Identification and optimization of ethanol tolerance mechanisms in Escherichia coli by means of experimental evolution

Promovendus/a: Toon Swings

Promotor(en): Prof. dr. ir. Jan Michiels, Dr. Natalie Verstraeten

Bio-ethanol is an environmentally friendly alternative for the use of fossil fuels. This form of energy is obtained using microbial fermentation, in which sugar is converted to ethanol. Usually yeast is used as the production-organism, but in the last few years, however, researchers focused more and more on the potential of genetically modified bacteria in the production of bio-ethanol. Although its intrinsic level of ethanol tolerance is rather low, the use of the model organism Escherichia coli in bio-ethanol production seems promising. Yet, in order to achieve anoptimal, efficient production-organism, the level of ethanol tolerance must increase. The mechanisms behind ethanol tolerance are still poorly understood. Previous studies showed that ethanol tolerance depends on deinteractions between multiple genes, so called epistatic interactions. Classic genetic studies, which only explore the effect of single genes are inadequate to identify such complex interactions. Here, the genetic mechanisms underlying ethanol tolerance in E. coli will be studied using experimental evolution.
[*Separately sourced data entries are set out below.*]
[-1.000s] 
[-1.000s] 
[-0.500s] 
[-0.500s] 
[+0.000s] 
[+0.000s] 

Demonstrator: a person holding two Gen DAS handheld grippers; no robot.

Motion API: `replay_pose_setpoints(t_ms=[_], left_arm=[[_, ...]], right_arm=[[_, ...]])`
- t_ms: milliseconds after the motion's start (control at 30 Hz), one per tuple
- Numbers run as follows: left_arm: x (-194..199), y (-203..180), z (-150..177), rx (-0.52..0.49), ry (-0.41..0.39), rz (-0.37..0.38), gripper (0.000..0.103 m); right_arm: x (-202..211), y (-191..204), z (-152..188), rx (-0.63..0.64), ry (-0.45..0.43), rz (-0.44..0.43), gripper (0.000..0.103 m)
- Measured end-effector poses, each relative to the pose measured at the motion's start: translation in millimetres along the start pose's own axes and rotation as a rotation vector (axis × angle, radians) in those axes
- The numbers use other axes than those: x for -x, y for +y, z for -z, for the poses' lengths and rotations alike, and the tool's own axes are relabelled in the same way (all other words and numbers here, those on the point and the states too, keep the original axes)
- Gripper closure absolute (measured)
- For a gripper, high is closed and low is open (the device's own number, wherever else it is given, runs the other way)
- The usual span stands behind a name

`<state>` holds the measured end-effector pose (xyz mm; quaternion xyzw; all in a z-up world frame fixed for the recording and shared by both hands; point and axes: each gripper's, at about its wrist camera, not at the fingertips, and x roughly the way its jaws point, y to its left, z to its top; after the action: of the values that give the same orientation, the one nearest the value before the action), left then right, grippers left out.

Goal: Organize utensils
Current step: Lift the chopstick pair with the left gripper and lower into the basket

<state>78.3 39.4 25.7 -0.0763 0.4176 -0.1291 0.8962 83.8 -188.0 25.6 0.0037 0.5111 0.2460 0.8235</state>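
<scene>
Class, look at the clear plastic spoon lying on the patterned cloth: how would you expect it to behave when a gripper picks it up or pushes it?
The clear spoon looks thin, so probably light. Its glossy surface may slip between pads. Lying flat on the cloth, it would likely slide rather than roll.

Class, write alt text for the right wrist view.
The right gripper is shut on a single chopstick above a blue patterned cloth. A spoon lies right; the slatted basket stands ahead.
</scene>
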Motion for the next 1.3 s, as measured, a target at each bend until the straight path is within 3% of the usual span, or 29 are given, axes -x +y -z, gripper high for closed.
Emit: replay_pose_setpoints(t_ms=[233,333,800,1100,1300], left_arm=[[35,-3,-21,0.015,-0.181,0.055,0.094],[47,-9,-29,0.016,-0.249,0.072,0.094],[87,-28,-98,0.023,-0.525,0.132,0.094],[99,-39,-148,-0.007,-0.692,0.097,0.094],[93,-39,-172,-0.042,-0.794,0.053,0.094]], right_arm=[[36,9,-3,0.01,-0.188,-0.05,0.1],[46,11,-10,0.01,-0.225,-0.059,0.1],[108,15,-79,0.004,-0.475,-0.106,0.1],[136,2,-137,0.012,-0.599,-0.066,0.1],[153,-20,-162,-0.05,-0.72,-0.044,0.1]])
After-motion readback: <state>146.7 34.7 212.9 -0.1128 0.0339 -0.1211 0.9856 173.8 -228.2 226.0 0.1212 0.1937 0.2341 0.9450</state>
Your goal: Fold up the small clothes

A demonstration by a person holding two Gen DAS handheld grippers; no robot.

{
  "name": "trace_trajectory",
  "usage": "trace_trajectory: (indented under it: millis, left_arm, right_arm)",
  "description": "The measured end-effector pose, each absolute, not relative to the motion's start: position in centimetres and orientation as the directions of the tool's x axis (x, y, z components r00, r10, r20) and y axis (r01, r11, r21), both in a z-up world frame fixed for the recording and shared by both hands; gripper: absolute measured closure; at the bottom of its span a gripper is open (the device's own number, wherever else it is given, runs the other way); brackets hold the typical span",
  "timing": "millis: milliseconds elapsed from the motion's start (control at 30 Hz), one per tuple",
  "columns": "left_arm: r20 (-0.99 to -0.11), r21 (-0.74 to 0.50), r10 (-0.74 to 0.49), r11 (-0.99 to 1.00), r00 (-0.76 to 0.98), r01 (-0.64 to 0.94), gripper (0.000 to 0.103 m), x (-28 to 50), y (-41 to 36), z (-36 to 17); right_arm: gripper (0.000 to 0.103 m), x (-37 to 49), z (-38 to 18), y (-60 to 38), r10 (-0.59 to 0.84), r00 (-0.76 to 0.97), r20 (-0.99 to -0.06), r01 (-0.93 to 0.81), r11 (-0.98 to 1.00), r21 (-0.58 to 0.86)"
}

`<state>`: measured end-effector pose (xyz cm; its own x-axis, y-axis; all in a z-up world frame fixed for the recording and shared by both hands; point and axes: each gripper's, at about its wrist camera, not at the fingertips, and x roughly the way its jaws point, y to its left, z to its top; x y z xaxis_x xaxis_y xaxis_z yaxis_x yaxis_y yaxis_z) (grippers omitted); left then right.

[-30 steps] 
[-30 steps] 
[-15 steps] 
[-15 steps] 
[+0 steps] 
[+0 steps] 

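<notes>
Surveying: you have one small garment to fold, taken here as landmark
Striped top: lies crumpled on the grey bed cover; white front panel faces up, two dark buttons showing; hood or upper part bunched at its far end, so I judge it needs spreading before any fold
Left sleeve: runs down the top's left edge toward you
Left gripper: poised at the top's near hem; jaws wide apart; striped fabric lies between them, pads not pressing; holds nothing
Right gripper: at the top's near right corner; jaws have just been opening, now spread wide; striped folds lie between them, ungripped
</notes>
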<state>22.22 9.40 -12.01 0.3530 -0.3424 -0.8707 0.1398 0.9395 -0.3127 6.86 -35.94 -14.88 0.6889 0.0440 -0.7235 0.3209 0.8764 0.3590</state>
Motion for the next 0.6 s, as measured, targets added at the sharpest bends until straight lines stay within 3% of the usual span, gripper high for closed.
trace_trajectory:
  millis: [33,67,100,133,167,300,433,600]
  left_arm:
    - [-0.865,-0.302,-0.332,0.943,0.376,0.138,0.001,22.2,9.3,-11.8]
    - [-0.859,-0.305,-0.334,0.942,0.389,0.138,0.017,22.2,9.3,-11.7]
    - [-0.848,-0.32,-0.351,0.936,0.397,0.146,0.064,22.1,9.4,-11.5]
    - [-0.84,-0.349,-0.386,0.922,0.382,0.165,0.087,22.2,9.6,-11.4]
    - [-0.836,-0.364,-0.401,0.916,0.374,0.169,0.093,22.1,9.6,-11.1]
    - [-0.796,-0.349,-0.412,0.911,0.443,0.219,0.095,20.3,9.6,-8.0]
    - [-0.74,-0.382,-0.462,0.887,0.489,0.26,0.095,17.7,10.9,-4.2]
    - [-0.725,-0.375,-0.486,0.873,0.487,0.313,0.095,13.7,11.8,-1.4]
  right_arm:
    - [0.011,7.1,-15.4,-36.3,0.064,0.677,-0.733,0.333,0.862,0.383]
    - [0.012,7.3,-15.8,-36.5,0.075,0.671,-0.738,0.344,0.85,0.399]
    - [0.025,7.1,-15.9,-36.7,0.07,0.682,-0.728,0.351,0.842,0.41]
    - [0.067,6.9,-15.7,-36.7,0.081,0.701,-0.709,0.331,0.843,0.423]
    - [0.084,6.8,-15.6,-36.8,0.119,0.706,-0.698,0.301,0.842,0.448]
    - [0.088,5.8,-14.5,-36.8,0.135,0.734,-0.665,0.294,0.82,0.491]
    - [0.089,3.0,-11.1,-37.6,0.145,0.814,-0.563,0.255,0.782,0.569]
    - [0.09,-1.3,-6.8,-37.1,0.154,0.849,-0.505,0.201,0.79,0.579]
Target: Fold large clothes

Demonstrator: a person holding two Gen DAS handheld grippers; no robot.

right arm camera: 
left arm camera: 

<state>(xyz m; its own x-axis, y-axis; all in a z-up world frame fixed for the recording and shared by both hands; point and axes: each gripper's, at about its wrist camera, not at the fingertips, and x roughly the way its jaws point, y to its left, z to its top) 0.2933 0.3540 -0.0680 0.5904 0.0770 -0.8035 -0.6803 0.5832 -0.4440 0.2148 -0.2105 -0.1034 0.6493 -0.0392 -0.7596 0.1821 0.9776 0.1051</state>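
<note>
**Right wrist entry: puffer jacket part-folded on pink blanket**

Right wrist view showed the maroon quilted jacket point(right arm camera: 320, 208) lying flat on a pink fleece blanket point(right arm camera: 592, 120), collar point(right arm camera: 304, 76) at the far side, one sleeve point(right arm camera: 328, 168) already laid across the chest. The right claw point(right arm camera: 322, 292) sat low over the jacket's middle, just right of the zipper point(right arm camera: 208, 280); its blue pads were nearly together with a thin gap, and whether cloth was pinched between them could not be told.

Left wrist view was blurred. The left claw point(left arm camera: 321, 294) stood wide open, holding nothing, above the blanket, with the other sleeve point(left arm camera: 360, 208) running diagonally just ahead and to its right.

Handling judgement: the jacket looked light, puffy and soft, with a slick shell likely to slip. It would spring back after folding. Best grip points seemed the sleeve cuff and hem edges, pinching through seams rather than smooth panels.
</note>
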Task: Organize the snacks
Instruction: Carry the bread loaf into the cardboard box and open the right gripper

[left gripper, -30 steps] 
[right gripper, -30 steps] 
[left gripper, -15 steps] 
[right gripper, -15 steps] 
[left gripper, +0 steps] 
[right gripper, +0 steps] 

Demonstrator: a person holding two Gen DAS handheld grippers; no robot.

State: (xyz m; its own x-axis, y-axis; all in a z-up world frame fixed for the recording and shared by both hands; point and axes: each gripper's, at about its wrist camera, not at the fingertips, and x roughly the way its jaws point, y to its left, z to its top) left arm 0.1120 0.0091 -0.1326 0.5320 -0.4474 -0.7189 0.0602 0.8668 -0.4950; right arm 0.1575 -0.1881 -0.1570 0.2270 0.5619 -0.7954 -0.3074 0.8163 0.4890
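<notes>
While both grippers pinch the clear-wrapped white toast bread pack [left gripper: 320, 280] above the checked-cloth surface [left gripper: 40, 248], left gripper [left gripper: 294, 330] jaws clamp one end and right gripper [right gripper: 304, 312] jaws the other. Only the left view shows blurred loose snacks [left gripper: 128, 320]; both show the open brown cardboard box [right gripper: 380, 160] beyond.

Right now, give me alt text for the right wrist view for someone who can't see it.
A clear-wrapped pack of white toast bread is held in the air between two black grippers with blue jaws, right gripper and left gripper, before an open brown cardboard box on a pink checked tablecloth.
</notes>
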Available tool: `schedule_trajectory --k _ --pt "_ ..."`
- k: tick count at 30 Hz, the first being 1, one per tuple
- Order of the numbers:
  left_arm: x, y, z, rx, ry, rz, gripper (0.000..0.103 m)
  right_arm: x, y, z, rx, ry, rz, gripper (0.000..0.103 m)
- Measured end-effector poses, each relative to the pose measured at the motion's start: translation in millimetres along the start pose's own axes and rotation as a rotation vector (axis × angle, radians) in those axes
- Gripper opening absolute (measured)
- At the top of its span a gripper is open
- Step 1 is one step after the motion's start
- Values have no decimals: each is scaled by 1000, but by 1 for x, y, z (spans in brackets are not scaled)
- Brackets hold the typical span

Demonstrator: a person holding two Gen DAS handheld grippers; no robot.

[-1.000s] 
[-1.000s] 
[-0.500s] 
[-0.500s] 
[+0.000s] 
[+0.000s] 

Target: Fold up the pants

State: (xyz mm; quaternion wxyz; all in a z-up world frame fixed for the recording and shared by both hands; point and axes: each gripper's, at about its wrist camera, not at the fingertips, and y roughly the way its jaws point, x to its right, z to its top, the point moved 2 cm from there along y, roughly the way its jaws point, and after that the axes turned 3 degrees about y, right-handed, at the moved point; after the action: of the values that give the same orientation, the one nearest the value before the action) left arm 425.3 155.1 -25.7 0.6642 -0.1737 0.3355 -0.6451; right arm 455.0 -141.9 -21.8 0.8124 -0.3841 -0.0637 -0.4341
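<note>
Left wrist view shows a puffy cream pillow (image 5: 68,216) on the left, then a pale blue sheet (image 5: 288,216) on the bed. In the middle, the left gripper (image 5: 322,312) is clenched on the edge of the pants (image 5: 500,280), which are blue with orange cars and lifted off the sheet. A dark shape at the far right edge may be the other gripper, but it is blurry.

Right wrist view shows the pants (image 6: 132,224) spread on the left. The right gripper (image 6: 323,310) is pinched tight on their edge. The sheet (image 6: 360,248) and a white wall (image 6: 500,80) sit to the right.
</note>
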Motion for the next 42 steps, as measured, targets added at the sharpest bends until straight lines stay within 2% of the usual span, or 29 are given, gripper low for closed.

During evolution in the presence of ethanol, the population of E. coli will adapt and evolve to higher levels of ethanol tolerance through fixation of genetic changes. By the study of these genetic changes we will be able to identify the important genetic determinants of ethanol tolerance in E. coli. Ultimately the influence of these determinants will be tested under industrial conditions, so this research can play an important role in bio-ethanol productionin the future.